8) What change have you made that you've at first thought would never work?

I think maybe the thing I was most reluctant about was electric fence because I had done some electric fence with cheap wire and cheap chargers, and something would run into it and it would break down and be on the ground. My first attempt was on a summer pasture and every time I went out there, the fence was on the ground because I'd used cheap insulators, I think steel T-post and soft wire. When I went to a real charger that had zap and started using fiberglass posts and high tensile wire, it just becomes super easy. Using the cheap stuff, everybody has steel posts around, they use steel posts, they put an insulator on them, first animal through knocks the insulator off that swings back and it grounds out against the steel post and then everything's gone. So, get an electric fence charger that will knock you to your knees when you get ahold of it and that livestock doesn't like to be zapped any more than you do. They'll learn to respect it fast.

My electric fence charger cost me $1,200. My good one. And the deal with a good electric fence charger is it's got a remote control that comes with it. So when you're out working on something, you can shut it off. You can fix your short and you can turn it back on and find out if you have another short. You don't have to go back to the barn or wherever your fence charger's at to shut it off, to come back out and work on it. So get the good stuff. If you're going to buy a tool, buy a good one.

9) What are the signs that your land is resilient? And what does resiliency mean to you?

I think the sign that the land is resilient, maybe more than about anything, is the amount of runoff you're getting. If you have a good stand of grass and good thatch on it, your runoff is really minimized, and it should be pretty clear.
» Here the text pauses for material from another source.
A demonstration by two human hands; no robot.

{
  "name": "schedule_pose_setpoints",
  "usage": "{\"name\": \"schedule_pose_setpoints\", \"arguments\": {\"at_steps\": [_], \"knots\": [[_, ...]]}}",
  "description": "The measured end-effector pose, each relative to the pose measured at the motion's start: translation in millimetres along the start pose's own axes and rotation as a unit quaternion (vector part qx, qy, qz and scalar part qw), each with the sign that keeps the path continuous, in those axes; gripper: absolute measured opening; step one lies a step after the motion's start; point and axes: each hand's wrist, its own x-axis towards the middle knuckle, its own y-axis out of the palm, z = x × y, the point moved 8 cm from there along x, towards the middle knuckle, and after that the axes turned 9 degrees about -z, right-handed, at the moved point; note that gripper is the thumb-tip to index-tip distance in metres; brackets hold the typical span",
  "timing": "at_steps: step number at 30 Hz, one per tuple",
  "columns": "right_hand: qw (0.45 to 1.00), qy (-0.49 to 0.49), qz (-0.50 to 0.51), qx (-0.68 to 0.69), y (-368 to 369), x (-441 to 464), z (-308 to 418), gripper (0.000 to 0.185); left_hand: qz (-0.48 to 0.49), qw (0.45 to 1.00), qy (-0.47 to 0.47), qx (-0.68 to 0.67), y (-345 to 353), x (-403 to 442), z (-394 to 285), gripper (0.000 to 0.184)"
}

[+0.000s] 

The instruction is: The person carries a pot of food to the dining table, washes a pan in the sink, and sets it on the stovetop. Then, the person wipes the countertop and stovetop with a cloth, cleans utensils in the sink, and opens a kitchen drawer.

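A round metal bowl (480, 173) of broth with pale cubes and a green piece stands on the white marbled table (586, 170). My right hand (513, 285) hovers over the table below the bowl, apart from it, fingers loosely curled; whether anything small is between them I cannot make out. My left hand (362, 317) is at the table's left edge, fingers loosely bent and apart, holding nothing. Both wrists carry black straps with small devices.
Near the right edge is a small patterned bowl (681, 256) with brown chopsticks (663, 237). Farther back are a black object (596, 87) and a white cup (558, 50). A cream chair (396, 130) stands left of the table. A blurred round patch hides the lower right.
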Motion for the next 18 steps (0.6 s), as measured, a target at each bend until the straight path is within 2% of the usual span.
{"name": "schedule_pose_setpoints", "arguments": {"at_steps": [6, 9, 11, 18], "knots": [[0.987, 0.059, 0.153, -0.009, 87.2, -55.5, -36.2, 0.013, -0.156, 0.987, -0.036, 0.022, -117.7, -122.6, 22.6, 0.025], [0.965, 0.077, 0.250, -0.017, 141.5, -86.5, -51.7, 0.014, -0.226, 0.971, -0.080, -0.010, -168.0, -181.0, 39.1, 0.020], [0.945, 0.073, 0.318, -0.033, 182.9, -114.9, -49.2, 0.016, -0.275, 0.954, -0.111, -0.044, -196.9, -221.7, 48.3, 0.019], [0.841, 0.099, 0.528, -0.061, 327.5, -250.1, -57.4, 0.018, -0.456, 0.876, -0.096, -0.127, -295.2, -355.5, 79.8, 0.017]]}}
And then the other thing is, even during dry periods, because if you capture that rain, you're going to still have some green grasses.

There's some of these species that are dang tough and will green up with almost no moisture. Your resilient pasture lands will have that, and they'll also have a good mix of legumes. That was one thing we didn't discuss much today, but the number of native legumes I've found is quite baffling because when I walk out there, I'm going, dang, we don't have clover really, we don't have a lot of the stuff that the Eastern guys have, where they get rain. We can't go plant red clover, white clover and get it to grow. But as you look at the scurfpeas and the prairie clovers, and some of the other deals, we do have a lot of native legumes. But you got to leave them alone and let them grow, otherwise the livestock will buzz them off and then you're without nitrogen.

10) Which of the three R words, do you relate to most? Rotate, rest, or recover?

Well between rotate, rest and recover, I guess rest and recover to me are really close to the same deal out here because we're typically not able to go through pastures twice. But it is the rest period that allows those plants to recover before something hammers them. My summer place is 1800 acres in one pasture. Now we're up to 12 pastures and hopefully next year we're going to go to 15. But it was amazing when you could just get the cattle off, graze it for a week or even 10 days, which is still too long, but it still made an amazing impact on it by not letting anything go back there for the next 90 days, for the rest of the growing season. 10 days is too long of a grazing period, but it's still infinitely better than 180 days. So, even when you do it poorly, you have improved performance. I mean things improve and a good friend of mine says, "If you won't do it for all the right reasons, do it for the money." I mean, because you will have more grass, you can run more cattle for longer periods of time. If you don't do it for the right reasons, at least do it for the money.